Questione stadio: bando in dirittura d’arrivo, ma è giusto il caso di sottolineare che…

SANTA MARIA CAPUA VETERE – La delibera che aprirà il bando sull’affidamento dello stadio Mario Piccirillo per dieci anni dovrebbe essere in dirittura di arrivo e la richiesta dei tifosi nerazzurri, dunque, finalmente evasa con fatica e non in tempi brevi, dall’amministrazione comunale. Ma non tutti hanno ben capito di cosa si tratta, anzi! La delibera, che sarà firmata da sindaco e assessori in giunta di qui a breve sarà solo il primo step per l’affidamento dello stadio che sarà messo a bando a cui potrà partecipare chiunque possieda i requisiti. Sicuramente il Gladiator vanta i presupposti migliori, avendo anche una storicità e vantando una categoria importante come l’ex serie D (ovvero il Campionato Nazionale Dilettanti), ma l’esito non è scontato e soprattutto i tempi di affidamento non saranno inferiori ai sei mesi (maggio 2020?). Di lì i proprietari della società De Felice e Aveta comincerebbero a dare vita alla ristrutturazione che potrebbe durare mesi…

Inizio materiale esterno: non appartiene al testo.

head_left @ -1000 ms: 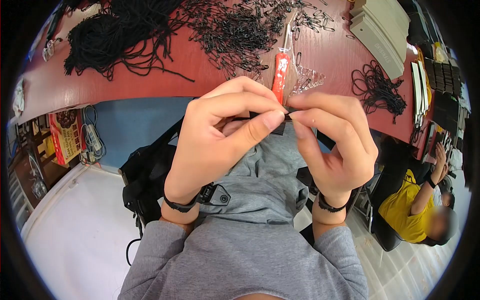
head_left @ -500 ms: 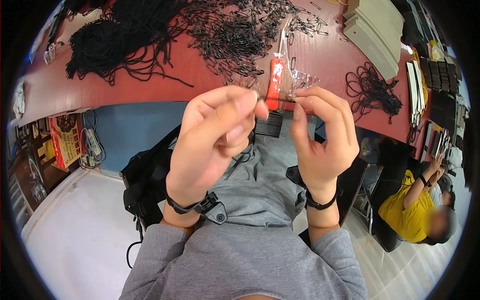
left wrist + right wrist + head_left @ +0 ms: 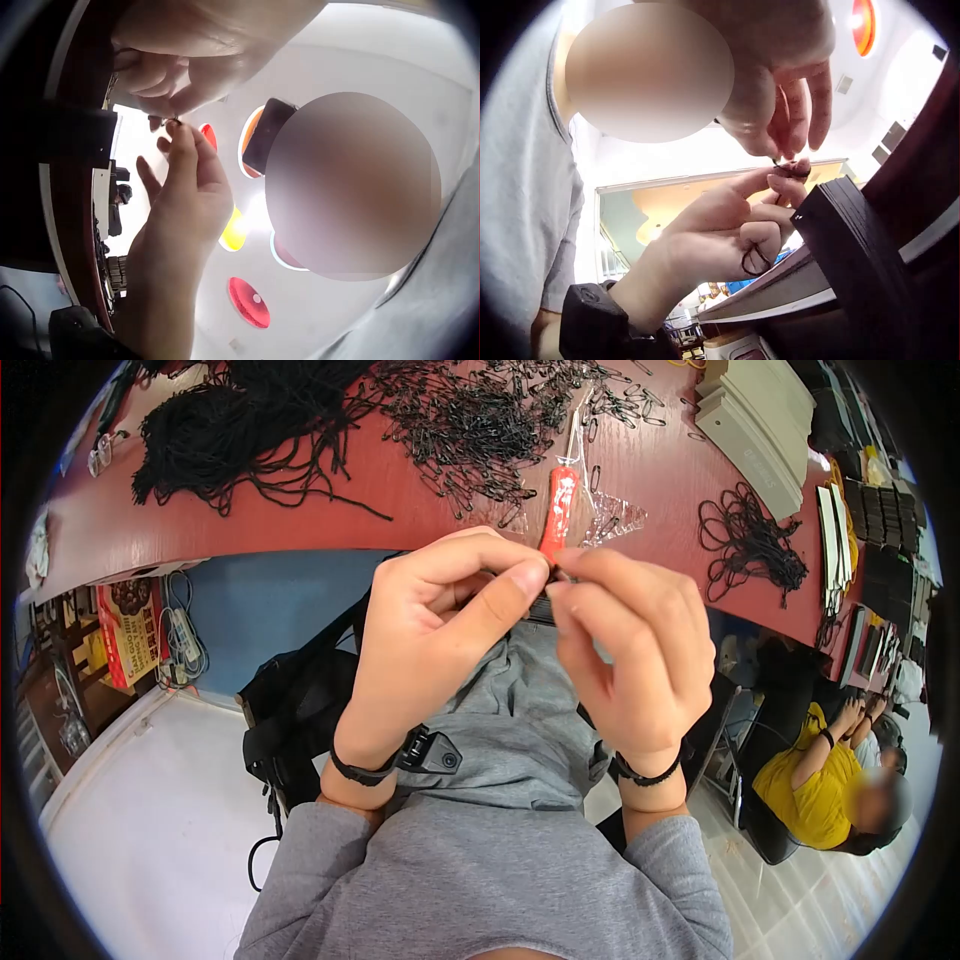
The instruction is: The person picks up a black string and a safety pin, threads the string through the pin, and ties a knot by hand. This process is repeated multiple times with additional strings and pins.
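My left hand [image 3: 420, 630] pinches a thin black cord between thumb and forefinger. A loop of the cord [image 3: 755, 259] hangs by its curled fingers in the right wrist view. Close against it, my right hand [image 3: 640, 650] pinches the cord too, its fingertips meeting the left ones. Fingers hide most of the cord there. Just below both hands is a stack of flat black cards [image 3: 847, 232], mostly covered in the head view. Beyond the fingertips, a red-handled tool [image 3: 562, 505] with a thin metal shaft lies on clear plastic.
On the red table [image 3: 300, 530] lie a heap of black cords [image 3: 230, 440], a pile of black safety pins [image 3: 470, 430] and a smaller cord bundle [image 3: 750, 550]. A grey box-like object [image 3: 755, 430] stands at back right. A person in yellow [image 3: 810, 790] sits at right.
Half a second ago the hands were apart with the cord stretched between them. Now the fingertips are together again, the right hand having come left and the left hand turned.
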Demonstrator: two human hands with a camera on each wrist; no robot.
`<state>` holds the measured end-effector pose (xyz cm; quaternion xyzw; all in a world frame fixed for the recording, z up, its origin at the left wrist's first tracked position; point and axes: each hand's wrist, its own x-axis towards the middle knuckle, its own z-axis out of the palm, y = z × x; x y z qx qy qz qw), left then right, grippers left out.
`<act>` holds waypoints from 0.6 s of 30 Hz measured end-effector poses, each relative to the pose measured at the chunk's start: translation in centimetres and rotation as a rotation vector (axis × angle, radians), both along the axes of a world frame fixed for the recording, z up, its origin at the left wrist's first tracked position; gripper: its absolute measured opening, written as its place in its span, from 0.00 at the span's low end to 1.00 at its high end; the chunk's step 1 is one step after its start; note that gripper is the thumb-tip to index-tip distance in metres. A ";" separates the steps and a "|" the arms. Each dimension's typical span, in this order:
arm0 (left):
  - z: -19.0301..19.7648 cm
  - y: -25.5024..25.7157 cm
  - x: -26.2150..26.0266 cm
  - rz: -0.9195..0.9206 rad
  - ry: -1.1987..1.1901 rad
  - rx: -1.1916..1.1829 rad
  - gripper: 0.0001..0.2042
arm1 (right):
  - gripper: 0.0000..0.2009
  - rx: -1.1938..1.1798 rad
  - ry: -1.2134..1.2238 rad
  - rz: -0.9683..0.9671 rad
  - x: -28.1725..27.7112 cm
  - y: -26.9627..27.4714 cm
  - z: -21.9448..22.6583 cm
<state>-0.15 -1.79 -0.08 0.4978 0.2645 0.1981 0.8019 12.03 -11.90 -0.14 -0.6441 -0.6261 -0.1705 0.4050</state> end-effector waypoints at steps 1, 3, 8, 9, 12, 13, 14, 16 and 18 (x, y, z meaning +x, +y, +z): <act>-0.2 0.2 -0.1 -0.070 -0.054 0.040 0.06 | 0.13 -0.001 0.000 -0.001 0.1 0.1 -0.1; -0.1 0.3 -0.1 -0.099 -0.052 0.049 0.06 | 0.13 -0.011 0.138 0.013 0.1 0.1 -0.2; -1.1 -0.1 0.3 -0.088 -0.094 0.123 0.06 | 0.14 -0.017 0.185 -0.001 0.3 0.1 0.1; -1.1 -0.1 0.3 -0.097 -0.102 0.120 0.06 | 0.14 -0.012 0.199 -0.004 0.3 0.0 0.0; -1.0 -0.1 0.3 -0.112 -0.120 0.056 0.07 | 0.13 -0.008 0.216 -0.012 0.3 0.0 0.0; -1.0 -0.2 0.3 -0.119 -0.131 -0.004 0.07 | 0.13 -0.009 0.219 -0.017 0.3 0.0 0.0; -0.9 -0.2 0.3 -0.119 -0.130 -0.004 0.07 | 0.13 -0.010 0.220 -0.018 0.4 0.0 0.0; -0.7 -0.1 0.3 -0.104 -0.114 -0.068 0.07 | 0.13 0.000 0.239 0.013 0.5 -0.1 0.0; -0.8 -0.1 0.3 -0.097 -0.128 -0.069 0.07 | 0.13 -0.006 0.258 0.016 0.5 -0.1 0.1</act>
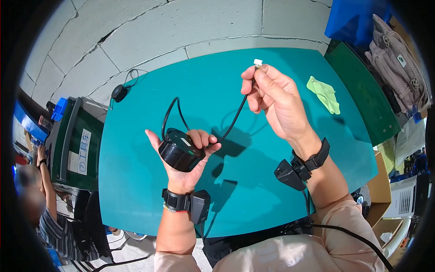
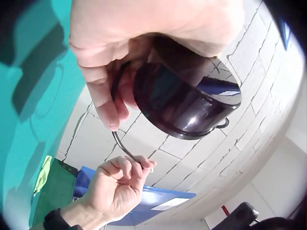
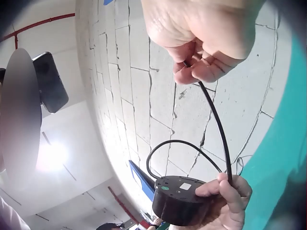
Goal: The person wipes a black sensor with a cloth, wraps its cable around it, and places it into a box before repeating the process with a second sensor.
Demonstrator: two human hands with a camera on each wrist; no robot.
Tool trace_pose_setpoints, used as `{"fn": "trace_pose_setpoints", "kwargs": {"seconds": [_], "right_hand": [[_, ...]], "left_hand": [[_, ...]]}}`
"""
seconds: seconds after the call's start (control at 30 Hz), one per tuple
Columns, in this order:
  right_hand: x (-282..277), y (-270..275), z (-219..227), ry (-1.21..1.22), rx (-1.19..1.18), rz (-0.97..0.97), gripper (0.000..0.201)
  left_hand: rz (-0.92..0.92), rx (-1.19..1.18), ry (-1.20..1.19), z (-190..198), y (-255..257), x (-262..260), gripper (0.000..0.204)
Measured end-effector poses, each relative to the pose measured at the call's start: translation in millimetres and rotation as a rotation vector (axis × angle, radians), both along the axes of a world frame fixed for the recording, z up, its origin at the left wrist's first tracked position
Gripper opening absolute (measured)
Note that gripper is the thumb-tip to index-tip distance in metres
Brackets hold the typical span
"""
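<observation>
My left hand (image 1: 183,174) grips a round, glossy black device (image 1: 174,156) that carries a small white label on its flat face. From the device a black cable (image 1: 173,103) loops up and passes by the left fingers. Raised to the right, my right hand (image 1: 283,102) pinches the cable's end just below a white connector plug (image 1: 258,62). Between the hands the cable hangs in a slack curve. In the left wrist view the device's shiny curved side (image 2: 187,108) faces the camera; in the right wrist view its labelled face (image 3: 184,187) shows.
A teal table (image 1: 253,181) lies below both hands. A smaller black round device (image 1: 119,93) with a thin cable sits at the back left edge, and a light green cloth (image 1: 324,94) at the right. A green cabinet (image 1: 77,145) and another person (image 1: 59,222) are on the left.
</observation>
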State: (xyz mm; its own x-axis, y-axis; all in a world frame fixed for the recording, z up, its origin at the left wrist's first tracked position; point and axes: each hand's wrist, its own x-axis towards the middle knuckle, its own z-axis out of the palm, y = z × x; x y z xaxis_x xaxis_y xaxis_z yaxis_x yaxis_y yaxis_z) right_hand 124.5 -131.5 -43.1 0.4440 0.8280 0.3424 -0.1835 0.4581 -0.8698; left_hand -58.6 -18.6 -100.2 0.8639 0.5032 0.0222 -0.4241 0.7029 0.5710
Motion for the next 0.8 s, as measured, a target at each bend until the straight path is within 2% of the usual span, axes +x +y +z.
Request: {"fn": "trace_pose_setpoints", "kwargs": {"seconds": [0.27,0.43,0.8], "right_hand": [[0,0,-1,-0.064,0.042,0.046,0.025],[-7,0,7,0.04,0.031,0.061,0.024],[-4,1,2,0.036,0.059,0.079,0.015]], "left_hand": [[-0.01,0.027,0.0,-1,0,0,0.097],[-0.027,-0.017,-0.037,3,-2,0,0.096],[-0.036,-0.034,-0.078,1,-3,1,0.097]]}}
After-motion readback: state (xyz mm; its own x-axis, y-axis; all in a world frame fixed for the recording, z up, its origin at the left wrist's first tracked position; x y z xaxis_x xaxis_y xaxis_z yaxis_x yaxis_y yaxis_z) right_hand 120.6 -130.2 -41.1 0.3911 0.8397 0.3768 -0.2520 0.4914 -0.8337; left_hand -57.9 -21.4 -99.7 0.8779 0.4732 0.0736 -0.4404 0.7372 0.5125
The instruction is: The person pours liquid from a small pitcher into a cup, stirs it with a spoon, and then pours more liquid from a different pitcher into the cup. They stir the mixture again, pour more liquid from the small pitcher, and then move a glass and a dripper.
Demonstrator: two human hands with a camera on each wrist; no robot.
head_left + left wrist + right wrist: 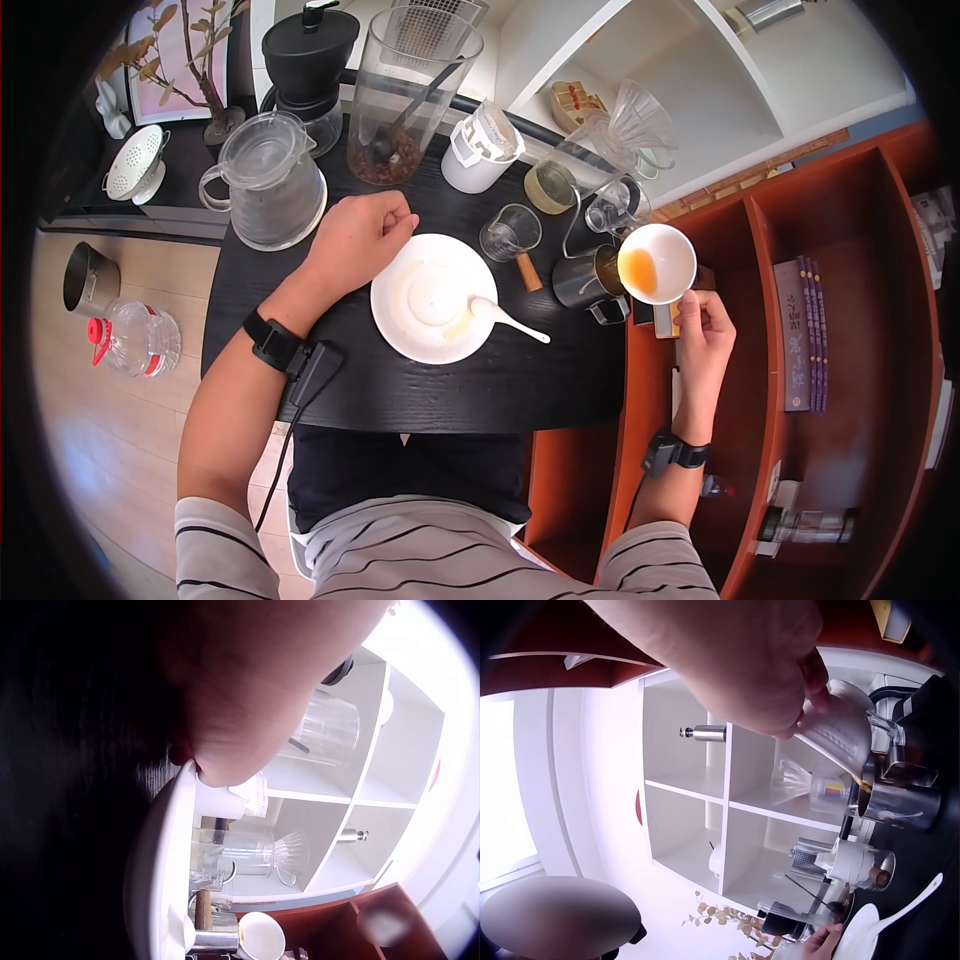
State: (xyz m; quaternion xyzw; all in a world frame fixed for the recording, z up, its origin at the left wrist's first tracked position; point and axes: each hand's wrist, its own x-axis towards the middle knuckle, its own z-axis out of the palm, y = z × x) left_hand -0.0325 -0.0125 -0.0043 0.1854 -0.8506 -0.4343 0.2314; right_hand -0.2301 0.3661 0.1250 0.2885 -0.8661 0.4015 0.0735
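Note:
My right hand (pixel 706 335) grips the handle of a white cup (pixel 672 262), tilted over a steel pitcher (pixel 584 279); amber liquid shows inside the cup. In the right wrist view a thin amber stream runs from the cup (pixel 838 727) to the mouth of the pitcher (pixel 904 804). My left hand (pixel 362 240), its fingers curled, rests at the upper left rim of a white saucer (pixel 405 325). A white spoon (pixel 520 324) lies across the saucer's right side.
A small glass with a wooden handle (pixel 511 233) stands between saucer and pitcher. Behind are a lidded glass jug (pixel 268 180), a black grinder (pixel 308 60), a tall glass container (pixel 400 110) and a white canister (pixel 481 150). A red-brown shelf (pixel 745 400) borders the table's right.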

E’ opportuno, a tal proposito, riportare integralmente il post del Governatore della Campania De Luca che, il 21 novembre scorso, sulla propria pagina facebook pubblicava: ” L’impegno della Regione Campania per la ristrutturazione degli impianti sportivi e delle infrastrutture dedicate ai giovani continua. Con i 15 milioni di euro risparmiati grazie ad un attento ed efficiente utilizzo delle risorse per le Universiadi, verranno realizzati nuovi interventi su impianti sportivi collocati su tutto il territorio regionale.
L’intervento più rilevante, 8 milioni di euro, è previsto per lo Stadio Collana, lo storico impianto situato nel quartiere Vomero di Napoli. Una struttura di cui potranno usufruire al meglio centinaia di giovani e decine associazioni e società sportive. Sono, inoltre, previsti ulteriori interventi di sistemazione anche per l’Albricci di Napoli, lo Stadio Moccia di Afragola, lo Stadio Arechi di Salerno, lo Stadio Pinto di Caserta, il Campo sportivo Conte di Mondragone e il Palazzetto dello Sport Unisannio, oltre a interventi di minori dimensioni, a cura dei singoli Comuni interessati, per un importo massimo non superiore a 100 mila euro, che verranno individuati a seguito di apposita manifestazione di interesse. La Regione apre nuovi cantieri: crea economia e lavoro”.

E allora ci sorge spontanea una considerazione: ma esiste una capacità da parte dell’amministrazione comunale di intercettare fondi regionali o europei (che riguardino strade o fogne, illuminazione o stadio) da mettere a disposizione della comunità sammaritana? C’è qualcuno deputato a farlo? Perché l’Arechi, il Pinto, il Moccia o il Conte hanno ricevuto fondi per il riammodernamento e il nostro Piccirillo no? Non sarebbe stato più opportuno partecipare e attingere da fondi pubblici per la ristrutturazione prima di mettere la struttura a bando o siamo cittadini campani di serie B?

Sicuramente, guardando la mappa di ubicazione delle strutture ‘premiate’ siamo in grado di intuire chi dei consiglieri regionali si è speso e per quale territorio… non siamo mica nati ieri!